Central Arithmetic Logic Unit (CALU): The CALU contains a 16-bit scaling shifter, a 16  $\times$  16-bit parallel multiplier, a 32-bit Arithmetic Logic Unit (ALU), and a 32-bit accumulator. The scaling shifter has a 16-bit input connected to the data bus and a 32-bit output connected to the ALU. This shifter produces a left-shift of 0 to 16 bits on the input data, as programmed in the instruction. Additional shifters at the outputs of both the accumulator and the multiplier are suitable for numerical scaling, bit extraction, extended-precision arithmetic, and overflow prevention.

The following steps occur in the implementation of a typical ALU instruction:

- 1) Data are fetched from the RAM on the data bus.
- 2) Data are passed through the scaling shifter and the ALU where the arithmetic is performed.
- 3) The result is moved into the accumulator.

The 32-bit accumulator is split into two 16-bit segments for storage in data memory: ACCH (accumulator high) and ACCL (accumulator low). The accumulator has a carry bit to facilitate multiple-precision arithmetic for both addition and subtract instructions.

Hardware Multiplier: The TMS320C25 utilizes a  $16 \times 16$ -bit hardware multiplier, which is capable of computing a 32-bit product during every machine cycle. Two registers are associated with the multiplier:

- a 16-bit Temporary Register (TR) that holds one of the operands for the multiplier, and
- · a 32-bit Product Register (PR) that holds the product.

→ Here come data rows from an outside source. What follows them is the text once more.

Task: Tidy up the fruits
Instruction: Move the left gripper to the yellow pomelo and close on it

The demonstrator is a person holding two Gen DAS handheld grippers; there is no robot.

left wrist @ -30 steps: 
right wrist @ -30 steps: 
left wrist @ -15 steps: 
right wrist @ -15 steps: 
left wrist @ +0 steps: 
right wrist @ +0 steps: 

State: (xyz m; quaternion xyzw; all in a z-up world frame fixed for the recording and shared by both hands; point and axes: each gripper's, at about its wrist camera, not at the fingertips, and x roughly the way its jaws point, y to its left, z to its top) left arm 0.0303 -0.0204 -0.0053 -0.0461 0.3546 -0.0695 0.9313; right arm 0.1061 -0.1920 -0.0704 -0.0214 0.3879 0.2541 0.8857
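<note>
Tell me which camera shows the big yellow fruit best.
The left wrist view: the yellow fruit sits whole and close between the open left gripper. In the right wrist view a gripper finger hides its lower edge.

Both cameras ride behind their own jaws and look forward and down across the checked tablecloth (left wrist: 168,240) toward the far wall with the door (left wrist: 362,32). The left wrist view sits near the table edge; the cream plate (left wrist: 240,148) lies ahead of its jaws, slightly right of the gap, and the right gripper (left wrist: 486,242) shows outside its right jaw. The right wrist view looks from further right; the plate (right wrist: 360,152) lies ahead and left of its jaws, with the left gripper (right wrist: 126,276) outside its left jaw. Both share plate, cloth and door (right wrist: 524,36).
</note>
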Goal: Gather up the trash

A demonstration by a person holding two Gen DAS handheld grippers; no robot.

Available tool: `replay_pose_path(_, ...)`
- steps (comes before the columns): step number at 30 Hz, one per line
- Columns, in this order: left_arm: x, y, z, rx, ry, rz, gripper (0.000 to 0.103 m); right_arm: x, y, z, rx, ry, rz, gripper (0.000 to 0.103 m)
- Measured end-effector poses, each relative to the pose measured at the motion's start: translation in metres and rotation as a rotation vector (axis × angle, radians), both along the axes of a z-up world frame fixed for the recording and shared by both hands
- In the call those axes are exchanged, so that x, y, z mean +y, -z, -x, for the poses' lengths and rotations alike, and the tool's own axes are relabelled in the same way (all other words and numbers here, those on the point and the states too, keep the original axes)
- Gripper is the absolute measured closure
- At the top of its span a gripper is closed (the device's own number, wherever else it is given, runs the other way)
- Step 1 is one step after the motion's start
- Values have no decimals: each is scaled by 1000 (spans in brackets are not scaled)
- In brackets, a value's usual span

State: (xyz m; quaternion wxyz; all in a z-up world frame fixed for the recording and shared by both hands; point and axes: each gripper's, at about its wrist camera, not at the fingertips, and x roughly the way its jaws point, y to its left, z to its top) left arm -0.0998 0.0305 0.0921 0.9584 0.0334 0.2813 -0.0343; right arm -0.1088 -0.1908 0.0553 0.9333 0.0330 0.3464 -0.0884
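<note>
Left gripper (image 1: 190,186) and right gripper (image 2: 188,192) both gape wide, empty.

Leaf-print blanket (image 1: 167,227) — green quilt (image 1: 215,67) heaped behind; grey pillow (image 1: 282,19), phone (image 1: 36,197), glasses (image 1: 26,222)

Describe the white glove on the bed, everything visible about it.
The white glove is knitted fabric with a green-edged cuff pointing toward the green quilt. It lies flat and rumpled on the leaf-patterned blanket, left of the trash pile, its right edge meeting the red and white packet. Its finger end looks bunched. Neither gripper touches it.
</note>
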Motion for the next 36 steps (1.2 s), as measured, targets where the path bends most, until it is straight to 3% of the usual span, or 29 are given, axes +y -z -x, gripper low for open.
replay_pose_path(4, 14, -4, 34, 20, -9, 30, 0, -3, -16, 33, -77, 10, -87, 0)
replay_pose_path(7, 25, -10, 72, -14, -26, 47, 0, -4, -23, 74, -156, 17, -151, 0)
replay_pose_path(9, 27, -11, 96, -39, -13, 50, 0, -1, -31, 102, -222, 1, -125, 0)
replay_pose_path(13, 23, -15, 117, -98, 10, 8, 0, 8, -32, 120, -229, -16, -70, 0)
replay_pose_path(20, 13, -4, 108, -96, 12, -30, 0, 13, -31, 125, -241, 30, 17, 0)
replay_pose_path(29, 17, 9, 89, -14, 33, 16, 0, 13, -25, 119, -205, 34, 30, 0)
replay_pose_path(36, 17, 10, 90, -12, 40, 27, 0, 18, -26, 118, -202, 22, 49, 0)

The output of the product register can be left-shifted 1 or 4 bits. This is useful for implementing fractional arithmetic or justifying fractional products. The output of the PR can also be right-shifted 6 bits to enable the execution of up to 128 consecutive multiple/accumulates without overflow. An unsigned multiply (MPYU) instruction facilitates extended-precision multiplication.

I/O Interface: The TMS320C25 I/O space consists of 16 input and 16 output ports. These ports provide the full 16 bit parallel I/O interface via the data bus on the device. A single input (IN) or output (OUT) operation typically takes two cycles; however, when used with the repeat counter, the operation becomes single-cycle. I/O devices are mapped into the I/O address space using the processor's external address and data buses in the same manner as memory apped devices. Interfacing to memory and I/O devices of varying speeds is accomplished by using the READY line.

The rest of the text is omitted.